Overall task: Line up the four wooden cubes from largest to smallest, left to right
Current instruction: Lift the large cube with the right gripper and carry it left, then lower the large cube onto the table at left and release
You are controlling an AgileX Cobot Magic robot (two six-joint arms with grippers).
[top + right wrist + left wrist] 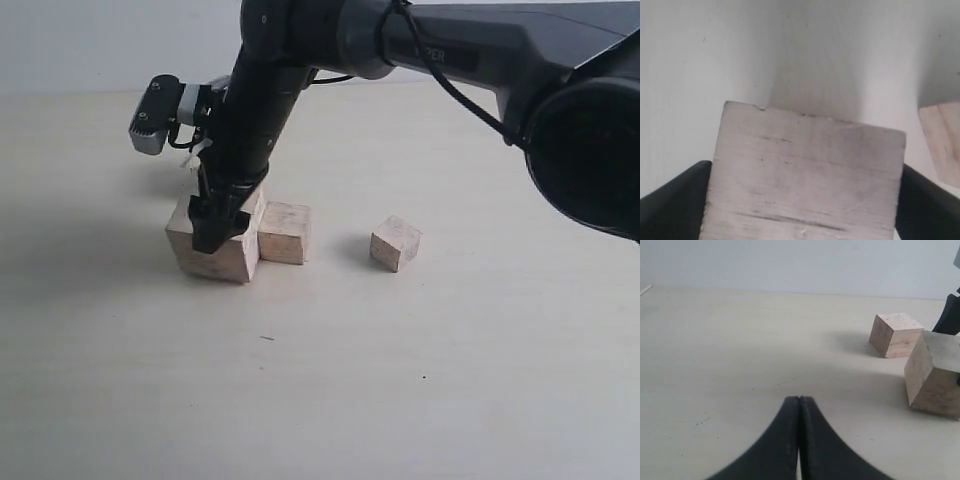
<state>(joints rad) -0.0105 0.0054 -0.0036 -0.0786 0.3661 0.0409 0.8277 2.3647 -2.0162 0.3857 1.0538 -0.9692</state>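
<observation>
The large cube sits at the left, and my right gripper comes down onto it from above. In the right wrist view this cracked large cube fills the space between the two black fingers, which press on both its sides. A medium cube rests against its right side. The small cube lies further right, turned at an angle. My left gripper is shut on nothing, low over bare table, and is out of the exterior view. Its camera sees the large cube and another cube beyond it.
The right arm stretches across the top of the exterior view from the right. The pale tabletop carries nothing else in front of the cubes. A neighbouring cube's corner shows at the edge of the right wrist view.
</observation>
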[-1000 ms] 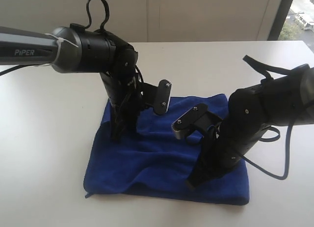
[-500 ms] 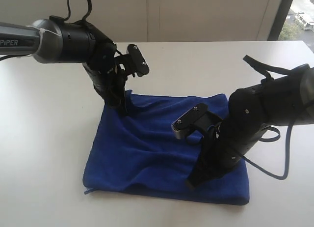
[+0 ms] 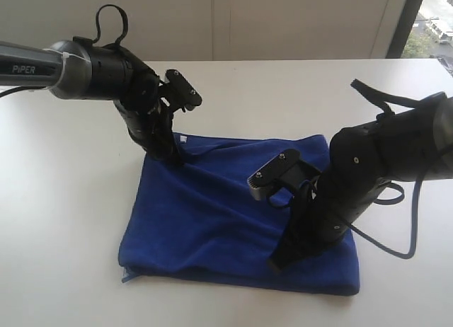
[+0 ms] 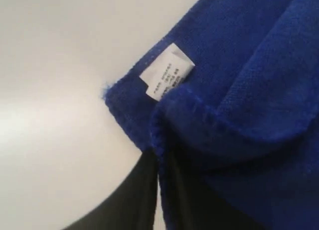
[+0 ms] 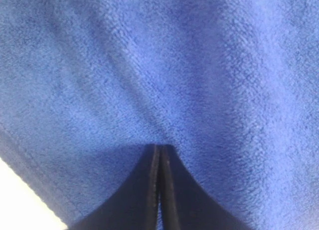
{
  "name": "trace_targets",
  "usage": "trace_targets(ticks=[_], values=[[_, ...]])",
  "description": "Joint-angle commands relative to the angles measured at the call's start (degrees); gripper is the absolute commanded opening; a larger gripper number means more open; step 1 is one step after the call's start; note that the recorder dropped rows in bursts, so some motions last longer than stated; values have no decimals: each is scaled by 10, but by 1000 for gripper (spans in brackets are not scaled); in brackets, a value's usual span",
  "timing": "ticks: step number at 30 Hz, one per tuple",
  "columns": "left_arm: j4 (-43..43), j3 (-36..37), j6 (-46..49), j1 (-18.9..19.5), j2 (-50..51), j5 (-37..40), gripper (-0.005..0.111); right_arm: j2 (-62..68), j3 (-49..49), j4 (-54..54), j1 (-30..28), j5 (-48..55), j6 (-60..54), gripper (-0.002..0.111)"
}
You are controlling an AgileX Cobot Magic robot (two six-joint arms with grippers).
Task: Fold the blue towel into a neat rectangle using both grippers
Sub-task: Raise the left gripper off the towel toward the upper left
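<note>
On the white table (image 3: 64, 199): the blue towel (image 3: 212, 228) lies flat, between the two arms.
Long axis: left to right across the exterior view; the short sides face the arms.
Outline: a skewed four-sided shape. The near edge is longer than the far edge and the left side slants.
Layers: at least two, so one fold is judged done. In the left wrist view an upper hem lies over a lower layer that carries a white label (image 4: 167, 73).
Alignment: the labelled lower corner sticks out past the upper hem, so the edges are not matched.
Surface: shallow creases run across the middle.
Left gripper (image 3: 172, 158): at the far left corner, jaws nearly together, with the upper hem running into the narrow gap. Judged to be a pinch on the towel.
Right gripper (image 3: 276, 265): jaws pressed together with nothing between them, tips on the cloth near the front right.
Remaining: square the corners, smooth the creases, and probably fold once more.
</note>
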Motion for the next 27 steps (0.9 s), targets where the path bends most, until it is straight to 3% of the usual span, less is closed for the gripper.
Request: trace_targets(ticks=[1,3,5,13,18,23,27], values=[[5,4,-10,2,-2,-3,42,26,21,19,-1,73,2,0],[5,4,-13,2,-3,5,56,26,21,21,-1,73,2,0],[5,3,-16,2,-8,14,61,26,21,22,-1,73,2,0],[4,2,-20,0,-86,14,61,26,19,25,-1,84,2,0],[-19,2,-20,0,-143,83,59,26,13,25,-1,109,2,0],[-94,6,4,0,-153,228,35,15,-4,20,-1,135,2,0],[-194,34,78,0,-147,283,2,-15,-11,13,-1,139,2,0]])
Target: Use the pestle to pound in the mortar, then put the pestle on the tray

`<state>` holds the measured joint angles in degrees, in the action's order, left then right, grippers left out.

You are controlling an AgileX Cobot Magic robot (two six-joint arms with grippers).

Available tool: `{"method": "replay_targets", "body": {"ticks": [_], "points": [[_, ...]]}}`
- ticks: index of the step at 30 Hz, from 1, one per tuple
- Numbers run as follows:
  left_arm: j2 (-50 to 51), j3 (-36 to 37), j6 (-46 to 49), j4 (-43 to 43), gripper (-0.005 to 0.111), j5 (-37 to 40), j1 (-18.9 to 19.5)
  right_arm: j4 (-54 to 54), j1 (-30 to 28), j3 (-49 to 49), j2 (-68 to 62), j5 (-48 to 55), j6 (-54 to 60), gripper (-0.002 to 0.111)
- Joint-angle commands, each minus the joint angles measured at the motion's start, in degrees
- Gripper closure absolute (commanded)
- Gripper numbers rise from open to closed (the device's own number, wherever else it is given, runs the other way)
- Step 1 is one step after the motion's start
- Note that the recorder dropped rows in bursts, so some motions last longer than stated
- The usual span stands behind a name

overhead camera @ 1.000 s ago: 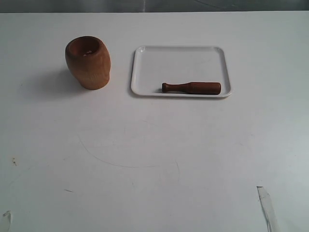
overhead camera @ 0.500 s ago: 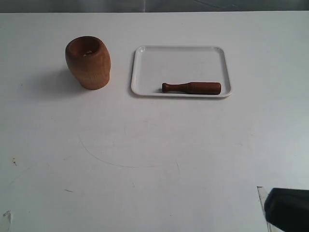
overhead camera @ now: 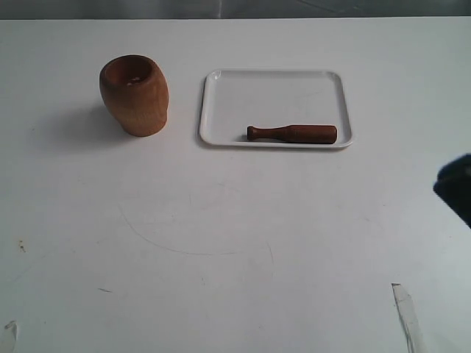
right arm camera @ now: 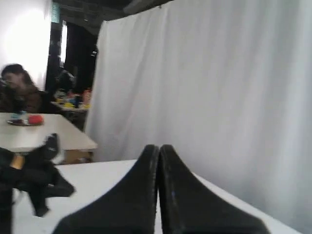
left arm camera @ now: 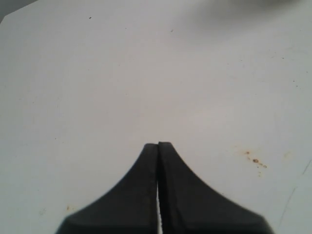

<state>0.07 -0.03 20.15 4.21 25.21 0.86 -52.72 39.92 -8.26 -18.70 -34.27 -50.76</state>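
Observation:
The light-brown wooden mortar (overhead camera: pixel 134 95) stands upright at the back left of the white table. To its right lies the flat white tray (overhead camera: pixel 274 87), and the reddish-brown pestle (overhead camera: pixel 292 134) rests on its side along the tray's near rim, thick end to the right. A dark blurred part of my right arm (overhead camera: pixel 456 187) shows at the right edge, well clear of the tray. My right gripper (right arm camera: pixel 159 146) is shut and empty, pointing over the table toward a white curtain. My left gripper (left arm camera: pixel 158 144) is shut and empty over bare table; it is outside the exterior view.
A strip of tape (overhead camera: pixel 407 316) lies near the front right corner. Faint curved scratch marks (overhead camera: pixel 184 246) cross the table's middle. In the right wrist view a white curtain (right arm camera: pixel 219 87) hangs behind the table, and another table and a person (right arm camera: pixel 19 92) are far off.
The right arm came into the exterior view at the bottom right corner and has moved up along the right edge. Mortar, pestle and tray have not moved.

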Motion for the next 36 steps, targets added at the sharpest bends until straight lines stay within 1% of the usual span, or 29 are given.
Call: {"method": "replay_targets", "body": {"ticks": [1, 3, 4, 5, 6, 7, 8, 9, 11, 12, 14, 21, 24, 25, 26, 27, 30, 32, 35, 36], "points": [[-0.1, 0.0, -0.5, -0.4, 0.107, -0.2, -0.4, 22.2, 0.1, 7.2, -7.5, 2.2, 29.5, 0.108], [-0.1, 0.0, -0.5, -0.4, 0.107, -0.2, -0.4, 19.3, 0.1, 8.3, -9.9, 2.9, 29.0, 0.108], [-0.1, 0.0, -0.5, -0.4, 0.107, -0.2, -0.4, 18.8, 0.2, 8.3, -11.3, 9.9, 25.4, 0.108], [-0.1, 0.0, -0.5, -0.4, 0.107, -0.2, -0.4, 20.4, 0.2, 8.3, -12.0, 12.4, 27.4, 0.108], [-0.1, 0.0, -0.5, -0.4, 0.107, -0.2, -0.4, 22.9, 0.2, 8.3, -13.0, 18.5, 34.7, 0.108], [-0.1, 0.0, -0.5, -0.4, 0.107, -0.2, -0.4, 27.9, 0.2, 8.3, -13.6, 20.7, 38.8, 0.108], [-0.1, 0.0, -0.5, -0.4, 0.107, -0.2, -0.4, 32.3, 0.2, 8.3, -13.8, 21.6, 40.6, 0.108], [-0.1, 0.0, -0.5, -0.4, 0.107, -0.2, -0.4, 41.1, 0.2, 8.3, -13.8, 23.0, 40.0, 0.108], [-0.1, 0.0, -0.5, -0.4, 0.107, -0.2, -0.4, 48.4, 0.2, 8.3, -13.8, 24.6, 38.6, 0.108], [-0.1, 0.0, -0.5, -0.4, 0.107, -0.2, -0.4, 50.1, 0.2, 8.3, -13.8, 26.1, 38.5, 0.108], [-0.1, 0.0, -0.5, -0.4, 0.107, -0.2, -0.4, 50.8, 0.2, 8.3, -13.8, 30.7, 36.9, 0.108], [-0.1, 0.0, -0.5, -0.4, 0.107, -0.2, -0.4, 50.8, -0.1, 8.3, -13.8, 38.4, 35.1, 0.108], [-0.1, 0.0, -0.5, -0.4, 0.107, -0.2, -0.4, 50.8, -3.5, 8.3, -12.1, 38.9, 35.1, 0.108], [-0.1, 0.0, -0.5, -0.4, 0.107, -0.2, -0.4, 50.4, -8.0, 8.3, -10.5, 38.9, 35.4, 0.108], [-0.1, 0.0, -0.5, -0.4, 0.107, -0.2, -0.4, 50.2, -10.3, 8.3, -10.1, 38.9, 35.4, 0.108], [-0.1, 0.0, -0.5, -0.4, 0.107, -0.2, -0.4, 48.8, -15.2, 8.3, -9.3, 38.9, 35.8, 0.108], [-0.1, 0.0, -0.5, -0.4, 0.107, -0.2, -0.4, 45.3, -22.2, 8.3, -8.1, 38.9, 35.8, 0.108], [-0.1, 0.0, -0.5, -0.4, 0.107, -0.2, -0.4, 39.4, -26.4, 8.3, -5.9, 38.9, 36.0, 0.108], [-0.1, 0.0, -0.5, -0.4, 0.107, -0.2, -0.4, 34.7, -28.2, 8.3, -2.5, 38.9, 36.0, 0.108], [-0.1, 0.0, -0.5, -0.4, 0.107, -0.2, -0.4, 33.0, -28.5, 8.3, 0.7, 38.7, 36.2, 0.108]]}}
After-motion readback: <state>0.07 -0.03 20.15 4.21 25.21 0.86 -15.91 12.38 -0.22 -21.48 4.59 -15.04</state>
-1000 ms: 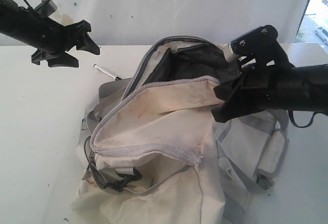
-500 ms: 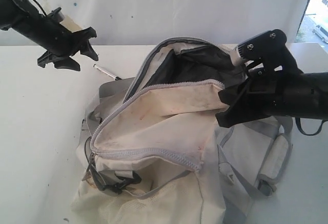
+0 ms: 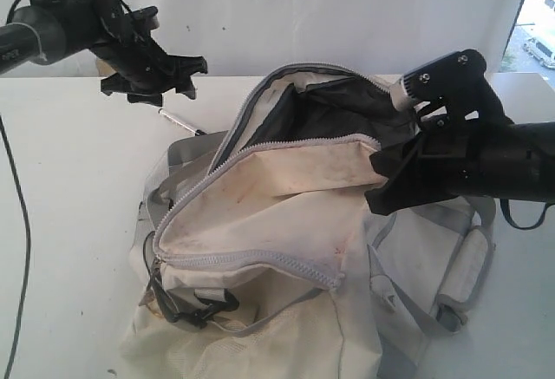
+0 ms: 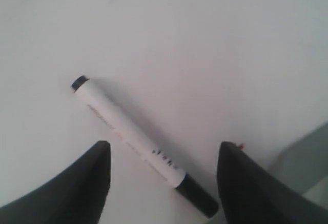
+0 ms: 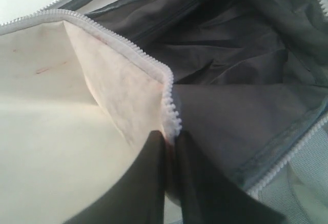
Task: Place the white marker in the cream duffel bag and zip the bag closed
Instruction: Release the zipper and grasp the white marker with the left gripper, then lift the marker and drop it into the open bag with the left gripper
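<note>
Left gripper has swung in from the left edge since the last frame and now hangs right over the white marker, fingers spread wide with nothing between them. Up front, the cream duffel bag slumps on the white table, black buckle at its near corner, zipper undone. Right gripper is pinched tight on the bag's zipper edge, and the mouth gapes, showing dark lining. Behind the bag, the marker lies flat on the table, outside it, its longer black end toward the bag.
</note>
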Motion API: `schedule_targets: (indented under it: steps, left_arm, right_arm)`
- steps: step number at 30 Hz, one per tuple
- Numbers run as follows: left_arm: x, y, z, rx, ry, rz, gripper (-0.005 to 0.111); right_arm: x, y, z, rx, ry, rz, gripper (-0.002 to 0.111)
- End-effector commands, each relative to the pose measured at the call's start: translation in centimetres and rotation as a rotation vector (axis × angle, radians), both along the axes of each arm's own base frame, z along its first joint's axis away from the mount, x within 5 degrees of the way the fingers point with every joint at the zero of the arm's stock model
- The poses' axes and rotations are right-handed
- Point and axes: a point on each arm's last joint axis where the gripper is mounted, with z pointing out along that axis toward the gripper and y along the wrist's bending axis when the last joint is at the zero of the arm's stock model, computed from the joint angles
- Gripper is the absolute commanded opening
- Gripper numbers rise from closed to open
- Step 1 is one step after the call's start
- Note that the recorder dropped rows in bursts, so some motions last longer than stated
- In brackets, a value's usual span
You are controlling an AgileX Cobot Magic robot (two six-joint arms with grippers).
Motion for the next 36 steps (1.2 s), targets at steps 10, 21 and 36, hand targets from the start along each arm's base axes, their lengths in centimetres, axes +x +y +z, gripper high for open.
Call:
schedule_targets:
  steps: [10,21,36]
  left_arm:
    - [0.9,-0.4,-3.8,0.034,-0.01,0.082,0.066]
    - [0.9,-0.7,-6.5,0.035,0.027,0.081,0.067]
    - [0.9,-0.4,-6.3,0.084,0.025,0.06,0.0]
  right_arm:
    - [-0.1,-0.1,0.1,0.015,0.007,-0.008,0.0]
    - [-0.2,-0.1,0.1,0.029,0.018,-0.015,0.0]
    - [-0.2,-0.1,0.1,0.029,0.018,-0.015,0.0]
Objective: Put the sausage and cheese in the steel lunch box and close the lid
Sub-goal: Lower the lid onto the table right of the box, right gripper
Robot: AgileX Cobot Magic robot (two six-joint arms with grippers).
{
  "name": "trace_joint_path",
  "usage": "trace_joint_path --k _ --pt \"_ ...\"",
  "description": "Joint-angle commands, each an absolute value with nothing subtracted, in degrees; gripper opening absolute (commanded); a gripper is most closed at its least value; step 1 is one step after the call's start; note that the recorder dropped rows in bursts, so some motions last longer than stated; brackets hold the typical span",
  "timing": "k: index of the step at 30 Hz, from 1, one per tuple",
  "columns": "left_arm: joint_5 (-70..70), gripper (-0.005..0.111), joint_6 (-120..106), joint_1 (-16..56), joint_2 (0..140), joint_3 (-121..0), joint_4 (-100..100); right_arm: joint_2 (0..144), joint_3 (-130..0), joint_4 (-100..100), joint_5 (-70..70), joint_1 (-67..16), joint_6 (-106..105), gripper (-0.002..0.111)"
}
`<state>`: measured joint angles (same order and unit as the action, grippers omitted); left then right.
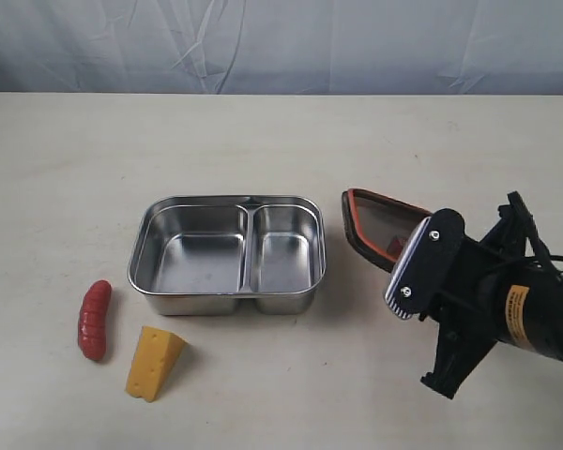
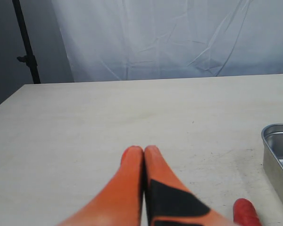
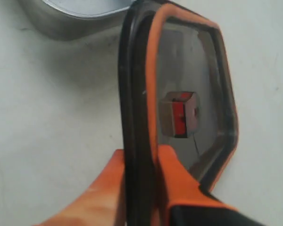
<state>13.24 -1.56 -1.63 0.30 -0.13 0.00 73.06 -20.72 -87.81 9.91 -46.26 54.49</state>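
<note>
The steel lunch box [image 1: 225, 302] stands open and empty in the middle of the table. To its front left lie the dark red sausage [image 1: 95, 319] and the yellow cheese [image 1: 155, 361]. The dark lid [image 1: 380, 228] with its orange seal rim is tilted up on edge just right of the box. My right gripper [image 3: 142, 157] is shut on the lid's [image 3: 188, 70] rim, one finger on each face. My left gripper [image 2: 144, 149] is shut with nothing in it, above bare table; the sausage's tip [image 2: 245, 212] and a box corner [image 2: 273, 141] show beside it.
The right arm [image 1: 488, 300] reaches in from the front right, low over the table. A white cloth backdrop [image 1: 281, 42] hangs behind the table's far edge. A dark stand [image 2: 26, 44] shows beyond the table in the left wrist view.
</note>
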Motion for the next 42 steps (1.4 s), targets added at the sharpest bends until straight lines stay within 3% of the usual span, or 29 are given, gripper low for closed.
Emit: trace_joint_path --k 1,7,16,17,19,20,21,30,36,42 --pt "13.2 0.000 -1.7 -1.6 0.0 0.0 -0.5 75.4 -20.3 -82.2 8.5 -46.4 54.9 0.008" --pt "13.2 0.000 -1.7 -1.6 0.0 0.0 -0.5 76.9 -20.3 -81.9 7.9 -46.4 54.9 0.044" --pt "13.2 0.000 -1.7 -1.6 0.0 0.0 0.3 74.7 -22.5 -75.4 6.9 -46.4 55.4 0.045" --pt "13.2 0.000 -1.7 -1.6 0.0 0.0 0.3 73.4 -24.0 -70.8 7.6 -46.4 56.1 0.043" --pt "13.2 0.000 -1.7 -1.6 0.0 0.0 0.3 70.1 -27.7 -62.2 10.5 -46.4 56.1 0.028" --pt "13.2 0.000 -1.7 -1.6 0.0 0.0 0.3 67.9 -29.6 -61.3 11.6 -46.4 56.1 0.010" --pt "13.2 0.000 -1.7 -1.6 0.0 0.0 0.3 66.8 -30.1 -61.3 12.0 -46.4 56.1 -0.002" --pt "7.6 0.000 -1.4 -1.6 0.0 0.0 5.0 60.8 -30.5 -54.6 17.7 -46.4 56.1 0.000" --pt "-17.2 0.000 6.5 -1.6 0.0 0.0 -22.8 60.8 -30.5 -54.6 17.6 -46.4 56.1 0.000" --pt "-15.6 0.000 11.8 -1.6 0.0 -4.1 -25.8 60.8 -30.5 -54.6 17.6 -46.4 56.1 0.000"
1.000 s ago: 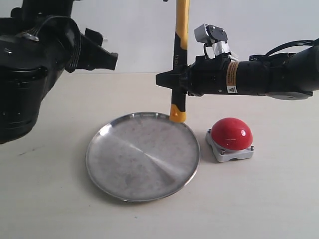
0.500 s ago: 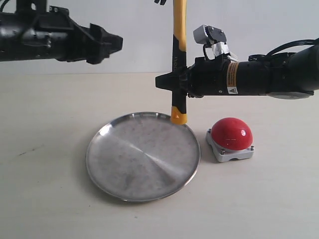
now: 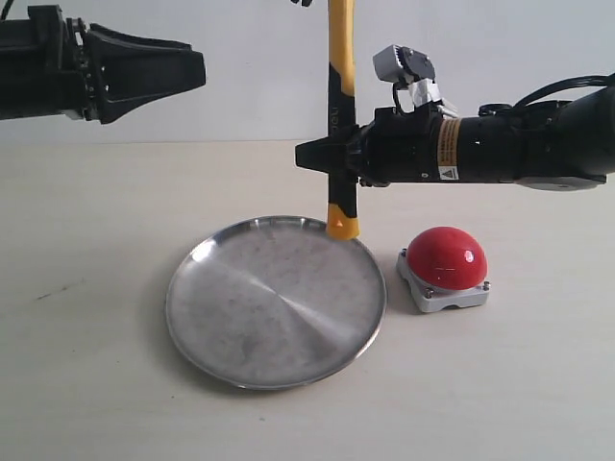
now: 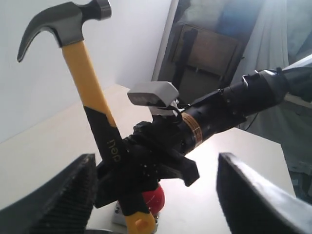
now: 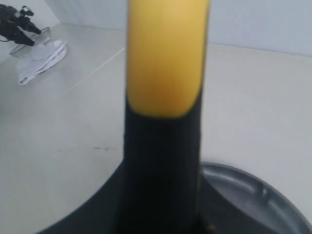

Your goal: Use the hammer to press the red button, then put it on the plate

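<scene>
The hammer point(image 3: 336, 115) stands upright in the air, its black handle clamped in my right gripper point(image 3: 332, 156), which is shut on it. Its yellow end point(image 3: 342, 226) hangs just above the far rim of the silver plate point(image 3: 276, 300). The head is cut off at the top of the exterior view but shows in the left wrist view as the dark claw head point(image 4: 63, 22). The red button point(image 3: 445, 257) sits on its grey base to the right of the plate. My left gripper point(image 3: 187, 72) hovers high at the left, open and empty, facing the hammer.
The beige tabletop point(image 3: 96, 365) runs back to a white wall. In the right wrist view a white cloth point(image 5: 41, 58) and a dark object lie far off on the surface. The right arm point(image 3: 519, 144) stretches across above the button.
My left arm has turned and lifted, so its gripper now points level toward the hammer from the upper left. The right gripper and hammer have edged slightly left.
</scene>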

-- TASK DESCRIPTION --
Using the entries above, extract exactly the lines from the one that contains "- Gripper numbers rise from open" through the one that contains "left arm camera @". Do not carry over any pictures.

-- WORKED SOLUTION --
- Gripper numbers rise from open to closed (the device's own number, wherever else it is given, runs the other way)
- Step 1 is one step after the motion's start
- Note that the recorder dropped rows in bursts, so some motions last longer than stated
- The usual span stands behind a name

overhead camera @ 1.000 s ago: 
overhead camera @ 0.500 s ago: 
overhead camera @ now: 
right arm camera @ now: 
left arm camera @ now: 

Nothing remains to be added to the output.